## [Task details]
Report the lines of the data below that contain the string "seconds".

*** Opening Data extract ***

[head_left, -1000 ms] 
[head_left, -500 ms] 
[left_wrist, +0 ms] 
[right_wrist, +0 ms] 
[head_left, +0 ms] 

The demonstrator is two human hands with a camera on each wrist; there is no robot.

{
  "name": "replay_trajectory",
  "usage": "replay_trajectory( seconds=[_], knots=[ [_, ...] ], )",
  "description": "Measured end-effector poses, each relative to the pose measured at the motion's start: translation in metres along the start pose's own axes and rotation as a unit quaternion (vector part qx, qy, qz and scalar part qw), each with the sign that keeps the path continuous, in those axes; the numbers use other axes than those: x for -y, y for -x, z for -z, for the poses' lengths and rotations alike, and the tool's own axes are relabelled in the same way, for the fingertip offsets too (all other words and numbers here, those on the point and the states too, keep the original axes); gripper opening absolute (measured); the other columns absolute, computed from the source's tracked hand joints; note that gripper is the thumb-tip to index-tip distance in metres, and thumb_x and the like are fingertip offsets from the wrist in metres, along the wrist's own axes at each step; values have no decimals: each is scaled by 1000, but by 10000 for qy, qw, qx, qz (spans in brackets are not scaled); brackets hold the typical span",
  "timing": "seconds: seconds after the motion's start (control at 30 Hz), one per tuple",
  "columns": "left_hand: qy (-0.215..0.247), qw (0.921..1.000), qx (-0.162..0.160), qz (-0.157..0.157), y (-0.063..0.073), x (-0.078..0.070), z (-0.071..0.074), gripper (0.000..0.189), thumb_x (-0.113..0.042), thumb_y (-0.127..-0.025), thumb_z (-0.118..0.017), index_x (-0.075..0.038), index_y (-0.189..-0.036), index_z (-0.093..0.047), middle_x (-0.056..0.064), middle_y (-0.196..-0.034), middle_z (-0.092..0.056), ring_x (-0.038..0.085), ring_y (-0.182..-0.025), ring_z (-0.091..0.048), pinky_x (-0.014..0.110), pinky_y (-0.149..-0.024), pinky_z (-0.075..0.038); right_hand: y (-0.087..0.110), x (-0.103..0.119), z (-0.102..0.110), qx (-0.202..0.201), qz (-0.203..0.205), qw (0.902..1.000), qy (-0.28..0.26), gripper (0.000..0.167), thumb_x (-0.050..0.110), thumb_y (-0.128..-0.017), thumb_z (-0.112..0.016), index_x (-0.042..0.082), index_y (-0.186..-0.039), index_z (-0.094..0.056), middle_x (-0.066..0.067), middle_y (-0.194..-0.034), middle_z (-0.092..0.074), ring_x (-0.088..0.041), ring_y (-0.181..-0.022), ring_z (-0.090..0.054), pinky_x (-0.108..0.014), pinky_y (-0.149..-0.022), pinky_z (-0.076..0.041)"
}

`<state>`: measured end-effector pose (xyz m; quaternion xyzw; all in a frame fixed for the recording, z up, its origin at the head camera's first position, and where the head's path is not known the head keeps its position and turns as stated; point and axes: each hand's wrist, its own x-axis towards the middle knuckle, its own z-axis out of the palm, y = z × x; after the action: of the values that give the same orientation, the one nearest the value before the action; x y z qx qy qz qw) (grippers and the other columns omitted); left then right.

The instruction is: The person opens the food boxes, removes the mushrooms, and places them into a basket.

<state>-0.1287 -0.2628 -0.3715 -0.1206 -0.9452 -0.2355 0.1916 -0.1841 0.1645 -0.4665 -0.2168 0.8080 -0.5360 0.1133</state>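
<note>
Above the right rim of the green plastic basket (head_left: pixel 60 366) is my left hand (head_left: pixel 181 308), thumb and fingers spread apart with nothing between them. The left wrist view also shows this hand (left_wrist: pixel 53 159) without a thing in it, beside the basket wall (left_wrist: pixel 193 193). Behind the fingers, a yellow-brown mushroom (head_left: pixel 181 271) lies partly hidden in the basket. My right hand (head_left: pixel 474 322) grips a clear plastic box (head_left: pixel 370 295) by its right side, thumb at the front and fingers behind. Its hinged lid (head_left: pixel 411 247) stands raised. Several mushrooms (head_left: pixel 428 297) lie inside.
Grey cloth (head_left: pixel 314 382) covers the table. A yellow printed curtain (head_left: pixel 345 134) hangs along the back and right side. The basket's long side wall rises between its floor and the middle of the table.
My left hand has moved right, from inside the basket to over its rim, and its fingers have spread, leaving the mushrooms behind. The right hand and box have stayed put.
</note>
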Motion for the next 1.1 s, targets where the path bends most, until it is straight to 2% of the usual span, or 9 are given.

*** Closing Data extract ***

## [Exercise solution]
  "usage": "replay_trajectory( seconds=[_], knots=[ [_, ...] ], )",
  "timing": "seconds: seconds after the motion's start (control at 30 Hz), one per tuple",

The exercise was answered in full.